▶ _Problem to solve_: Exactly as written, retype the listing below, omitting the pictures.

▶ _Given data_:
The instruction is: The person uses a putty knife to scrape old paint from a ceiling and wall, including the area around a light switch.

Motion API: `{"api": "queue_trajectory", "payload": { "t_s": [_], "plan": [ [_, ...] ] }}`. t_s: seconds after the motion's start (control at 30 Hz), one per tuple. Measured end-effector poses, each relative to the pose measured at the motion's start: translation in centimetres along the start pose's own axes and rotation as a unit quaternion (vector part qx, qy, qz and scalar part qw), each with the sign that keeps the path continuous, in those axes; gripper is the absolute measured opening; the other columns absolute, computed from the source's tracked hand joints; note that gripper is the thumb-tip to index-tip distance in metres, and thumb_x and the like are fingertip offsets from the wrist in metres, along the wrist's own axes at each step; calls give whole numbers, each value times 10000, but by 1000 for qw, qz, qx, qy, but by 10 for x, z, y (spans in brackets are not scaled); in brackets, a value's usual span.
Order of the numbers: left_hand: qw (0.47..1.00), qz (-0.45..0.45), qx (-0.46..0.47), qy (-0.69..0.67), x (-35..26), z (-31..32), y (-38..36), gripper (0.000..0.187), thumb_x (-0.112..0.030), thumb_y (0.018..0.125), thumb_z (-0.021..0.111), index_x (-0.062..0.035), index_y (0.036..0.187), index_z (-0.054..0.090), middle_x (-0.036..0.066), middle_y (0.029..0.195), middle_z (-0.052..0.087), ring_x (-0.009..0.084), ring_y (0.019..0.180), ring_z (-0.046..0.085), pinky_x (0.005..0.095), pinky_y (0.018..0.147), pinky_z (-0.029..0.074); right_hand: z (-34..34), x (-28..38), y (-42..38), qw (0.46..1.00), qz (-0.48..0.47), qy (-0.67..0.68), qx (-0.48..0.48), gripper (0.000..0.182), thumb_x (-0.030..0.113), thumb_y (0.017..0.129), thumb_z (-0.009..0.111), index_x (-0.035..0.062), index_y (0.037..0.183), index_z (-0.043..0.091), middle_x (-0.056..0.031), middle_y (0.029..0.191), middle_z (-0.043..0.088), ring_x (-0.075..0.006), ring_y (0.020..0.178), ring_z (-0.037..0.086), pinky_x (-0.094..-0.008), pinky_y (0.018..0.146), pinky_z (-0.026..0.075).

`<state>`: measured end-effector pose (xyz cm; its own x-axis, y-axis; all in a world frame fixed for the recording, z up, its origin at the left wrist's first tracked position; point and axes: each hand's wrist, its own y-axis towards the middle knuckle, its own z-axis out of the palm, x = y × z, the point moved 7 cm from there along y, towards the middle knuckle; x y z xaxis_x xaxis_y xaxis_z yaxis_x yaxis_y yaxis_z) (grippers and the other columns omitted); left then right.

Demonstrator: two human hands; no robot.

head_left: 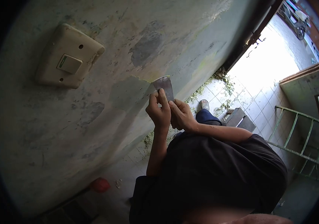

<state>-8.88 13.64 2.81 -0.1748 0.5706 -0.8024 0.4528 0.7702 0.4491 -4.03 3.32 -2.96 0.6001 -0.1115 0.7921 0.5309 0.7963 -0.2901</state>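
A scraper [165,85] with a broad flat metal blade is held up against the wall [103,145], its wide edge at a ragged line of yellowish paint. My left hand [158,109] is closed, with fingers pressed on the blade's face. My right hand [182,116] is closed round the lower part of the scraper, just beside the left hand. The handle is mostly hidden by my fingers. Around the blade the wall shows bare grey patches [147,48] where paint is gone.
A light switch [70,64] is fixed on the wall at upper left. Paint flakes [225,84] litter the tiled floor [258,100] along the wall. A wooden stool or box [239,119] stands near my foot. A green metal frame [303,132] is at right, and a red object [99,184] lies low at left.
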Motion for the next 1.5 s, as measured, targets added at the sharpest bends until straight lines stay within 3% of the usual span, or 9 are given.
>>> {"api": "queue_trajectory", "payload": {
  "t_s": [0.23, 0.33, 0.6, 0.63, 0.7, 0.87, 1.27, 1.4, 1.5],
  "plan": [
    [1000, 26, 2, -2, 4, 0, -1, 314, -211, 1058, 659, -13, 820, 607, 41, 664, 608, 126, 574, 542, 324, 535, 428, 2, 0, 1, 1000, 3, -10, 10, 356, 346, 1128, 507, 71, 904, 510, 18, 581, 512, -86, 419, 499, -258, 373, 377],
    [1000, 17, -8, 9, 6, -3, -1, 284, -184, 1048, 668, -31, 818, 599, 64, 664, 612, 180, 559, 573, 350, 539, 454, 4, -5, 4, 1000, -8, -13, 18, 359, 342, 1127, 512, 66, 898, 523, 21, 581, 516, -84, 422, 502, -256, 376, 380],
    [996, 78, -46, -7, -51, -16, 35, 290, -166, 1039, 684, -27, 799, 600, 56, 639, 617, 158, 528, 575, 334, 501, 437, 26, 42, 1, 996, -87, -17, 10, 365, 329, 1123, 526, 55, 884, 550, 6, 584, 545, -80, 431, 515, -259, 381, 379],
    [997, 67, -26, 15, -50, -15, 38, 346, -215, 1059, 663, 3, 799, 598, 78, 685, 678, 121, 610, 643, 312, 548, 488, 26, 44, 2, 996, -85, -15, 11, 369, 331, 1122, 529, 54, 879, 551, 4, 585, 550, -82, 431, 514, -261, 382, 379],
    [997, 66, -41, 3, -33, -11, 27, 316, -191, 1052, 670, -9, 802, 602, 64, 663, 650, 128, 574, 612, 313, 524, 465, 20, 43, 3, 996, -88, -13, 15, 374, 333, 1121, 533, 52, 874, 552, 1, 586, 554, -83, 430, 513, -263, 382, 379],
    [999, 11, -43, -9, 1, -4, -3, 304, -174, 1052, 664, -22, 800, 589, 43, 629, 603, 134, 531, 571, 312, 499, 442, 1, 7, 0, 998, -8, -62, 9, 407, 332, 1115, 548, 63, 811, 513, 2, 581, 545, -84, 432, 514, -265, 384, 380],
    [999, 33, -22, 34, -6, -7, 11, 341, -204, 1059, 661, -17, 783, 588, 24, 592, 552, 111, 511, 509, 317, 478, 382, 12, 8, 2, 999, 6, -31, -17, 402, 338, 1116, 540, 45, 840, 530, -3, 568, 540, -88, 410, 510, -267, 356, 372],
    [994, 93, -39, 28, -66, -11, 47, 330, -189, 1058, 661, -19, 782, 593, 29, 593, 577, 114, 506, 530, 321, 474, 397, 27, 63, 14, 987, -141, -67, -28, 412, 320, 1114, 541, 16, 836, 563, -27, 571, 578, -80, 433, 546, -270, 364, 404],
    [992, 100, -70, 8, -84, -11, 57, 337, -194, 1060, 659, -14, 781, 601, 44, 609, 620, 123, 517, 570, 315, 487, 430, 29, 86, 13, 985, -157, -62, -16, 403, 312, 1114, 540, 14, 843, 566, -34, 581, 588, -82, 447, 557, -270, 372, 409]
  ]
}}
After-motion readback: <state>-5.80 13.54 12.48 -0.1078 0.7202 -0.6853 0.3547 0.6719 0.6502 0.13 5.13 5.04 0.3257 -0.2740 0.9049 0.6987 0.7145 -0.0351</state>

▶ _Finished task_:
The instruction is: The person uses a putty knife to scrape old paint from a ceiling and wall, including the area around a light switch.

Motion API: `{"api": "queue_trajectory", "payload": { "t_s": [_], "plan": [ [_, ...] ] }}`. t_s: seconds after the motion's start (control at 30 Hz), one per tuple. Measured end-effector poses, each relative to the pose measured at the motion's start: translation in centimetres along the start pose's own axes and rotation as a unit quaternion (vector part qx, qy, qz and scalar part qw), each with the sign that keeps the path continuous, in those axes; gripper is the absolute measured opening; the other columns absolute, computed from the source's tracked hand joints; note that gripper is the thumb-tip to index-tip distance in metres, and thumb_x and the like are fingertip offsets from the wrist in metres, along the wrist's own axes at each step; calls give whole numbers, each value times 10000, but by 1000 for qw, qz, qx, qy, but by 10 for x, z, y (spans in brackets are not scaled); in brackets, a value's usual span.
Order of the numbers: left_hand: qw (0.47..1.00), qz (-0.45..0.45), qx (-0.46..0.47), qy (-0.69..0.67), x (-35..26), z (-31..32), y (-38..36), gripper (0.000..0.187), thumb_x (-0.112..0.030), thumb_y (0.018..0.125), thumb_z (-0.021..0.111), index_x (-0.062..0.035), index_y (0.036..0.187), index_z (-0.054..0.090), middle_x (-0.036..0.066), middle_y (0.029..0.195), middle_z (-0.052..0.087), ring_x (-0.009..0.084), ring_y (0.019..0.180), ring_z (-0.046..0.085), pinky_x (0.005..0.095), pinky_y (0.018..0.147), pinky_z (-0.029..0.074); right_hand: z (-34..34), x (-28..38), y (-42..38), qw (0.46..1.00), qz (-0.48..0.47), qy (-0.67..0.68), qx (-0.48..0.48), gripper (0.000..0.182), thumb_x (-0.030..0.113), thumb_y (0.017..0.129), thumb_z (-0.009..0.111), index_x (-0.035..0.062), index_y (0.037..0.183), index_z (-0.043..0.091), middle_x (-0.056..0.031), middle_y (0.029..0.191), middle_z (-0.043..0.088), ring_x (-0.075..0.006), ring_y (0.020..0.178), ring_z (-0.037..0.086), pinky_x (-0.094..-0.008), pinky_y (0.018..0.146), pinky_z (-0.026..0.075).

`<state>`: measured end-effector pose (xyz cm; its own x-axis, y-axis; all in a world frame fixed for the recording, z up, its origin at the left wrist's first tracked position; point and axes: each hand's wrist, its own y-axis towards the middle knuckle, its own z-axis out of the palm, x = y × z, the point moved 7 cm from there along y, towards the middle knuckle; x y z xaxis_x xaxis_y xaxis_z yaxis_x yaxis_y yaxis_z) (grippers and the other columns omitted); left then right.

Demonstrator: two human hands; no robot.

head_left: 

<state>-8.88 13.64 2.81 -0.1748 0.5706 -0.8024 0.4528 0.7702 0.4491 -4.03 3.32 -2.96 0.6001 -0.1115 0.7921 0.5309 0.7963 -0.2901</state>
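A scraper [165,85] with a broad flat metal blade is held up against the wall [103,145], its wide edge at a ragged line of yellowish paint. My left hand [158,109] is closed, with fingers pressed on the blade's face. My right hand [182,116] is closed round the lower part of the scraper, just beside the left hand. The handle is mostly hidden by my fingers. Around the blade the wall shows bare grey patches [147,48] where paint is gone.
A light switch [70,64] is fixed on the wall at upper left. Paint flakes [225,84] litter the tiled floor [258,100] along the wall. A wooden stool or box [239,119] stands near my foot. A green metal frame [303,132] is at right, and a red object [99,184] lies low at left.
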Motion for the next 1.5 s, as measured, targets added at the sharpest bends until straight lines stay within 3% of the usual span, or 9 are given.
>>> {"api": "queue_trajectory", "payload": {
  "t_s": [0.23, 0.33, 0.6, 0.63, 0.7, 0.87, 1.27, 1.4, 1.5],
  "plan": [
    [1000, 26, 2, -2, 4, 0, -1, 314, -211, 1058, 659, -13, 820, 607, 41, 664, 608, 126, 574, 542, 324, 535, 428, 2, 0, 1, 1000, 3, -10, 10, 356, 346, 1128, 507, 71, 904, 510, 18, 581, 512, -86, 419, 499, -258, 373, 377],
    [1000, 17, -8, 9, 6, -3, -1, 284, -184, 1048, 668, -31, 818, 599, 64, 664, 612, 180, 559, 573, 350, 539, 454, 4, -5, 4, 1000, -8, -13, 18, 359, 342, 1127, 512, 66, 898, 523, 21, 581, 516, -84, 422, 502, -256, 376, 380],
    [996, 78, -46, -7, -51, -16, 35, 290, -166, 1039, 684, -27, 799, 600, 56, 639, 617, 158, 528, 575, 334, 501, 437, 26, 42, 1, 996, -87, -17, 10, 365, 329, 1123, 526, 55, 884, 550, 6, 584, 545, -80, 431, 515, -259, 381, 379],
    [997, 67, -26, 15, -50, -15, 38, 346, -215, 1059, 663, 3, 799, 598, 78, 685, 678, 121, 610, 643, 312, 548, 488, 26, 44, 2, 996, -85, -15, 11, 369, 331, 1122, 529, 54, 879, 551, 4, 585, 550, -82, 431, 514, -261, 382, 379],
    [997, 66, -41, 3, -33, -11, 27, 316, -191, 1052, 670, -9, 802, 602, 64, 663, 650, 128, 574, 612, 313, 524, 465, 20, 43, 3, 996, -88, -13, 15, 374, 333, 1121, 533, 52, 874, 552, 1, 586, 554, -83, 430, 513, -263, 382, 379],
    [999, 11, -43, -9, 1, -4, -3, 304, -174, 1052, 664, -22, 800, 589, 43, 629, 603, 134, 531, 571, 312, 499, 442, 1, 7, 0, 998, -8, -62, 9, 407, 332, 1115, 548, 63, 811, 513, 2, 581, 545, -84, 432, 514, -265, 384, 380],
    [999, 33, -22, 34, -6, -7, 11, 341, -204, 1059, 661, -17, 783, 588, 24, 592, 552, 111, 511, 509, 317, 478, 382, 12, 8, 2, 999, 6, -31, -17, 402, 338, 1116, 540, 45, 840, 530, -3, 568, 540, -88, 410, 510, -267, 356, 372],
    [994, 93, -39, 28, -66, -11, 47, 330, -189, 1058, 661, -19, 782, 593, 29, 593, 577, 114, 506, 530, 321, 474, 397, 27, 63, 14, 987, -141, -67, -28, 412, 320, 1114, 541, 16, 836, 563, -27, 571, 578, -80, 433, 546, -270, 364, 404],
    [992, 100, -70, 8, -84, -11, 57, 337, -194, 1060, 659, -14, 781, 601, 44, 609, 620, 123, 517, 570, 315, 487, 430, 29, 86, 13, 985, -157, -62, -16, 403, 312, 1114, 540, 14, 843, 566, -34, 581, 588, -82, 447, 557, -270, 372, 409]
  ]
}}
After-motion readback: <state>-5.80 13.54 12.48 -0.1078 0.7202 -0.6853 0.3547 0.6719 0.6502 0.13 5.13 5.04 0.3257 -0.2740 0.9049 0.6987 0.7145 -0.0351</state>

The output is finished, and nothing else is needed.